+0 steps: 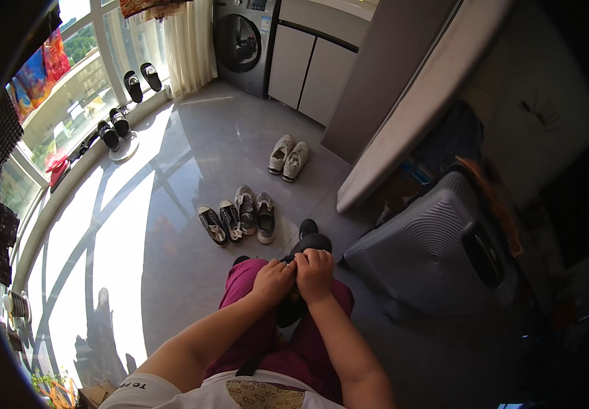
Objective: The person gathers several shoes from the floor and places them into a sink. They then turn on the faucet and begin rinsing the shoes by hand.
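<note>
Above my lap, between my knees, I hold a black shoe [316,243]; its rounded end shows beyond my fingers and a dark part of it hangs below my hands. My left hand [276,278] has its fingers bent and pinched at the shoe's upper edge. Close against it, my right hand [315,270] is closed on the same edge, knuckles up. What lies right under the fingertips, perhaps a lace, is hidden. Just beyond stands my dark-shod foot [308,228]. Magenta trousers [242,278] cover my legs.
Ahead on the grey tiles stand black sneakers [221,221], grey sneakers [255,214] and white shoes [289,158]. A grey suitcase [431,252] is at my right. Slippers [114,129] line the window ledge. A washing machine [241,44] and cabinet [311,68] stand at the back.
</note>
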Demonstrator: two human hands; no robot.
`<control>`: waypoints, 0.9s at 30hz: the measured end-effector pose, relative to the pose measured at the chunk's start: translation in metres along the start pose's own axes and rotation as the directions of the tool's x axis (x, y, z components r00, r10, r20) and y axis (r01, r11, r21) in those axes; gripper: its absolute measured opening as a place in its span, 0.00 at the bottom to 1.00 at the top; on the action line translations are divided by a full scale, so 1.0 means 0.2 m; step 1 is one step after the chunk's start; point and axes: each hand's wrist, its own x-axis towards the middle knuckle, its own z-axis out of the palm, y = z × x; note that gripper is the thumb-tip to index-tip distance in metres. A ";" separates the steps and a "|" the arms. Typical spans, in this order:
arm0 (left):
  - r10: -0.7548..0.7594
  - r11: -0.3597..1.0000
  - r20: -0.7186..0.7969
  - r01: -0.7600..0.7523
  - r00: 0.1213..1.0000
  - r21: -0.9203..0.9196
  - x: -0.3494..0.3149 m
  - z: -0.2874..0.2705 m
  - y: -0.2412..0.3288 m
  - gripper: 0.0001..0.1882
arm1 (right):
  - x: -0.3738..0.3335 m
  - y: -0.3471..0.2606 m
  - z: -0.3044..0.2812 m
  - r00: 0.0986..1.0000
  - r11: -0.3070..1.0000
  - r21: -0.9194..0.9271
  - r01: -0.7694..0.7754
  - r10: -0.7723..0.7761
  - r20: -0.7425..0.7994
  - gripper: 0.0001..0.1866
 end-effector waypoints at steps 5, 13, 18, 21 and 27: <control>-0.063 0.995 -0.023 0.061 0.998 -0.075 0.00 0.00 0.00 0.14 | -0.02 -0.02 0.02 0.960 0.965 0.030 -0.259 0.260 -0.100 0.04; -0.230 0.945 0.083 0.243 0.970 -0.219 0.02 -0.05 0.01 0.29 | -0.14 -0.08 -0.09 0.906 0.897 0.173 -0.407 0.421 -0.051 0.12; -0.167 0.955 0.191 0.207 0.967 -0.213 0.03 -0.06 0.00 0.33 | -0.13 -0.18 -0.05 0.843 0.803 0.257 -0.538 0.515 0.156 0.10; -0.154 0.962 0.198 0.192 0.968 -0.193 0.02 -0.07 0.00 0.34 | -0.04 -0.18 -0.10 0.779 0.803 0.116 -0.585 0.516 0.356 0.13; -0.167 0.953 0.233 0.217 0.958 -0.210 0.04 -0.10 0.00 0.34 | -0.04 -0.15 -0.05 0.735 0.758 0.159 -0.633 0.524 0.429 0.13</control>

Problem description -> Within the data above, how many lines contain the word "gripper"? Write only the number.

Answer to this task -> 3